#### [What you will do]
Write each line out a second time, exactly as shown below.

#### [Given information]
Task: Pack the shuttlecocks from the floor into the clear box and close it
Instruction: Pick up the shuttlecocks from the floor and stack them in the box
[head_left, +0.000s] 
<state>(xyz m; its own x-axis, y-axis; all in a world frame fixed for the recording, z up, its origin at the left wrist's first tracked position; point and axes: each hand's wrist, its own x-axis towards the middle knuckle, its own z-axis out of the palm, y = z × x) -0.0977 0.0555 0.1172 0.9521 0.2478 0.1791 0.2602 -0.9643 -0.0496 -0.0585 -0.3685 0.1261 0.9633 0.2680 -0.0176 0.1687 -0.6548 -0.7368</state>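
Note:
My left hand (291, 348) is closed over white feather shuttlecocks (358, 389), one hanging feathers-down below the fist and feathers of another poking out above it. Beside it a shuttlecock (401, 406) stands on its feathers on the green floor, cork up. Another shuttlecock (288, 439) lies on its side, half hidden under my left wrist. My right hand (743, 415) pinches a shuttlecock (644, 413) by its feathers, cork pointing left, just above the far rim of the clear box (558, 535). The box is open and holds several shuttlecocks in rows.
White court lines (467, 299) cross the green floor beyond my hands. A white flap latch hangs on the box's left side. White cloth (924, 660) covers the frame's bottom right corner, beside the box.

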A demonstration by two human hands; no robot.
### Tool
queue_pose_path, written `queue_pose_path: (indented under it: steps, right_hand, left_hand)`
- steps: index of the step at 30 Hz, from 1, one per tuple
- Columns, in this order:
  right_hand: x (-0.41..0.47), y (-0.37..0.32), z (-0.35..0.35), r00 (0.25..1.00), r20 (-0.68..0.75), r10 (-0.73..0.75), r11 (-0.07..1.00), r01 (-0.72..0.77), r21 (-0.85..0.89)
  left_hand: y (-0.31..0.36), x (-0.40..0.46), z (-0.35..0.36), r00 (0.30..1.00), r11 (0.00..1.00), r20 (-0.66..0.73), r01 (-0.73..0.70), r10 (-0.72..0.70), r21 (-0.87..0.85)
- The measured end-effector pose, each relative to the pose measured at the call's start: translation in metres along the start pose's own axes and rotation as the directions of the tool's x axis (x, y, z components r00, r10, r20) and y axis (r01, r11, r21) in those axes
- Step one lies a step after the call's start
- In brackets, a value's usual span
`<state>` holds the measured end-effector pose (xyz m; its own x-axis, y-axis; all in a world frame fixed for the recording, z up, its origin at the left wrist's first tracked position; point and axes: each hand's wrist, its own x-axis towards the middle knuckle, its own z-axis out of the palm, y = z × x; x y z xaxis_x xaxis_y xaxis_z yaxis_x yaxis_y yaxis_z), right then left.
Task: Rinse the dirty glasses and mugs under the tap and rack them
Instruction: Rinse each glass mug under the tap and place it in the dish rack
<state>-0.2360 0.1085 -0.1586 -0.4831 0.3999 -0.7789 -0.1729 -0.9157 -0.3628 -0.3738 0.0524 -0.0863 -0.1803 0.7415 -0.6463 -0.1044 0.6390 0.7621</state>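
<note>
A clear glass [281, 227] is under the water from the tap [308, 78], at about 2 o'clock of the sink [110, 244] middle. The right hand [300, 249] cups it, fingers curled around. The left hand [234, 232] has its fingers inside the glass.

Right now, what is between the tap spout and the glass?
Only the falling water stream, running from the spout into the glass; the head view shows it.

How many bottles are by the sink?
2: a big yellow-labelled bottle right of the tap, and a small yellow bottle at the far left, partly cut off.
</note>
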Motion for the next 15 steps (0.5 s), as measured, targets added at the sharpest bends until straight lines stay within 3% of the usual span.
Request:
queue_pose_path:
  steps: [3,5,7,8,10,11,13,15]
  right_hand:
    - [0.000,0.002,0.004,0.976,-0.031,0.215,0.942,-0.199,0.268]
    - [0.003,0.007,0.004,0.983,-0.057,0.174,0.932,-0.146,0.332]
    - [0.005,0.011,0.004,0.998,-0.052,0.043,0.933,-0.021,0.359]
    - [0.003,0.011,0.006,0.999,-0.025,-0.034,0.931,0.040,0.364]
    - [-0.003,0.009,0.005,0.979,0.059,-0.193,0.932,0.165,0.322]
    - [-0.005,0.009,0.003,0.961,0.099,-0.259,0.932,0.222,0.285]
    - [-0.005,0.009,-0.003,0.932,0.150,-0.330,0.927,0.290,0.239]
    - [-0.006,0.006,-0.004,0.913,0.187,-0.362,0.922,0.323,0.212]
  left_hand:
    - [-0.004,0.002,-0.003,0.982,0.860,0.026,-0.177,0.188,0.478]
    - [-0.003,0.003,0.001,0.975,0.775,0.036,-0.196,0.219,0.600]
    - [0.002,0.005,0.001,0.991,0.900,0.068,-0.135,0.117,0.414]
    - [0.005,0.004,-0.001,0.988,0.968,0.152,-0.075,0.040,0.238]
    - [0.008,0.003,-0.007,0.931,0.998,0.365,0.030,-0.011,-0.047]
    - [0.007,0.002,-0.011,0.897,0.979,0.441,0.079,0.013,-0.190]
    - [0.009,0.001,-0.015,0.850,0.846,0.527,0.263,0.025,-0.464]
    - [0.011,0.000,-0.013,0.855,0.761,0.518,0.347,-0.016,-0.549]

#### [Response area]
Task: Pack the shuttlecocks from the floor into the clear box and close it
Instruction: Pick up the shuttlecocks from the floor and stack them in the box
[head_left, +0.000s] 
<state>(xyz m; its own x-axis, y-axis; all in a world frame fixed for the recording, z up, its origin at the left wrist's first tracked position; point and axes: each hand's wrist, its own x-axis towards the middle knuckle, its own z-axis out of the palm, y = z × x) -0.0977 0.0555 0.1172 0.9521 0.2478 0.1791 0.2602 -0.9643 -0.0496 -0.0585 -0.3685 0.1261 0.9633 0.2680 -0.0176 0.1687 -0.6548 -0.7368</state>
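Note:
My left hand (291, 348) is closed over white feather shuttlecocks (358, 389), one hanging feathers-down below the fist and feathers of another poking out above it. Beside it a shuttlecock (401, 406) stands on its feathers on the green floor, cork up. Another shuttlecock (288, 439) lies on its side, half hidden under my left wrist. My right hand (743, 415) pinches a shuttlecock (644, 413) by its feathers, cork pointing left, just above the far rim of the clear box (558, 535). The box is open and holds several shuttlecocks in rows.
White court lines (467, 299) cross the green floor beyond my hands. A white flap latch hangs on the box's left side. White cloth (924, 660) covers the frame's bottom right corner, beside the box.
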
A demonstration by two human hands; no robot.
### Tool
queue_pose_path, written `queue_pose_path: (indented under it: steps, right_hand, left_hand)`
- steps: index of the step at 30 Hz, from 1, one per tuple
- Columns, in this order:
  right_hand: x (-0.41..0.47), y (-0.37..0.32), z (-0.35..0.35), r00 (0.25..1.00), r20 (-0.68..0.75), r10 (-0.73..0.75), r11 (-0.07..1.00), r01 (-0.72..0.77), r21 (-0.85..0.89)
  left_hand: y (-0.31..0.36), x (-0.40..0.46), z (-0.35..0.36), r00 (0.30..1.00), r11 (0.00..1.00), r20 (-0.66..0.73), r01 (-0.73..0.70), r10 (-0.72..0.70), r21 (-0.87..0.85)
- The measured end-effector pose, each relative to the pose measured at the call's start: translation in metres along the start pose's own axes and rotation as the directions of the tool's x axis (x, y, z components r00, r10, r20) and y axis (r01, r11, r21) in those axes
- Step one lies a step after the call's start
- In brackets, a value's usual span
`<state>` holds the measured end-effector pose (xyz m; its own x-axis, y-axis; all in a world frame fixed for the recording, z up, its origin at the left wrist's first tracked position; point and axes: each hand's wrist, its own x-axis towards the middle knuckle, its own z-axis out of the palm, y = z × x; x y z xaxis_x xaxis_y xaxis_z yaxis_x yaxis_y yaxis_z), right then left.
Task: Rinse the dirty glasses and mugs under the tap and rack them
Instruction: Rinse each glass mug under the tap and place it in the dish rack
<state>-0.2360 0.1085 -0.1586 -0.4831 0.3999 -0.7789 -0.1729 -0.9157 -0.3628 -0.3738 0.0524 -0.0863 -0.1803 0.7415 -0.6463 -0.1044 0.6390 0.7621</state>
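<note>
A clear glass [281, 227] is under the water from the tap [308, 78], at about 2 o'clock of the sink [110, 244] middle. The right hand [300, 249] cups it, fingers curled around. The left hand [234, 232] has its fingers inside the glass.

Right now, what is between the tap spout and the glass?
Only the falling water stream, running from the spout into the glass; the head view shows it.

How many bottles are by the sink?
2: a big yellow-labelled bottle right of the tap, and a small yellow bottle at the far left, partly cut off.
</note>
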Motion for the next 15 steps (0.5 s), as measured, targets added at the sharpest bends until straight lines stay within 3% of the usual span.
Request:
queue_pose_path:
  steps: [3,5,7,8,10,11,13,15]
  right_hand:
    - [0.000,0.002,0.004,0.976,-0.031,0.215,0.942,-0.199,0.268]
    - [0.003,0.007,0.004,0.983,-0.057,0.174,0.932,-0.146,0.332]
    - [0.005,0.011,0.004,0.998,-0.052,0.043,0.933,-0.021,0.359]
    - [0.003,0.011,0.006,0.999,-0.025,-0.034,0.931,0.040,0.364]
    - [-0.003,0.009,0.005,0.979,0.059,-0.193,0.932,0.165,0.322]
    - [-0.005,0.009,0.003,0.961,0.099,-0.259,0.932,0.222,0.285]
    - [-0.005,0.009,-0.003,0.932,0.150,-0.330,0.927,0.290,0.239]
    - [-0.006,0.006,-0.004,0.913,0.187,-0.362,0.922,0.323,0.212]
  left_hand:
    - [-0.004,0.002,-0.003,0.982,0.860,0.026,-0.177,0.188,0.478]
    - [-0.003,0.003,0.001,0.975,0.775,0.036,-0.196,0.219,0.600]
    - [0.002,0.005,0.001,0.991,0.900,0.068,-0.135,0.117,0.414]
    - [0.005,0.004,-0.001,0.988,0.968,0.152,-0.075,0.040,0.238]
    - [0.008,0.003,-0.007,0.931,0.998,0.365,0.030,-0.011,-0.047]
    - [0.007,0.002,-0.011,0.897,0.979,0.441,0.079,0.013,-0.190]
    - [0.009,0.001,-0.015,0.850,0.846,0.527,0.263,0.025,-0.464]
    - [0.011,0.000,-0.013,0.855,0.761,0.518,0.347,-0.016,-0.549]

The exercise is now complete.